> _Task objective_: Line for line, the listing below is to be transcribed exactly.

> _Exercise data_:
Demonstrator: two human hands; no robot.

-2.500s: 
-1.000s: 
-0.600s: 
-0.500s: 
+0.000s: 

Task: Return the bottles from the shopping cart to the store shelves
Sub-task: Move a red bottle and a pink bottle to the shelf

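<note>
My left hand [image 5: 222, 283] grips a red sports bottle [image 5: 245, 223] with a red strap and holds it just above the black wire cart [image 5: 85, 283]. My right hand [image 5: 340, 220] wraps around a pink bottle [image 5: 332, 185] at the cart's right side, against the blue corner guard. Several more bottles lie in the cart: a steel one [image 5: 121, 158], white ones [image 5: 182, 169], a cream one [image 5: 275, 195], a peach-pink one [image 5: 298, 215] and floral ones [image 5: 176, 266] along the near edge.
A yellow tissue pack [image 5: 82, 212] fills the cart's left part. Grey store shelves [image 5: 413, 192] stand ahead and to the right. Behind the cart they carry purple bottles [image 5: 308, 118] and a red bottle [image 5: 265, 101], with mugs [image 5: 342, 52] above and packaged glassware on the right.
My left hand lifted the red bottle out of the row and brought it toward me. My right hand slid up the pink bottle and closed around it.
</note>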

> _Result for this task_:
Demonstrator: two human hands; no robot.

-2.500s: 
-1.000s: 
-0.600s: 
-0.500s: 
+0.000s: 

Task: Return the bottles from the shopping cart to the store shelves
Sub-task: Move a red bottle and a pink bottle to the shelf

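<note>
My left hand [image 5: 222, 283] grips a red sports bottle [image 5: 245, 223] with a red strap and holds it just above the black wire cart [image 5: 85, 283]. My right hand [image 5: 340, 220] wraps around a pink bottle [image 5: 332, 185] at the cart's right side, against the blue corner guard. Several more bottles lie in the cart: a steel one [image 5: 121, 158], white ones [image 5: 182, 169], a cream one [image 5: 275, 195], a peach-pink one [image 5: 298, 215] and floral ones [image 5: 176, 266] along the near edge.
A yellow tissue pack [image 5: 82, 212] fills the cart's left part. Grey store shelves [image 5: 413, 192] stand ahead and to the right. Behind the cart they carry purple bottles [image 5: 308, 118] and a red bottle [image 5: 265, 101], with mugs [image 5: 342, 52] above and packaged glassware on the right.
My left hand lifted the red bottle out of the row and brought it toward me. My right hand slid up the pink bottle and closed around it.
</note>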

The output contains nothing further.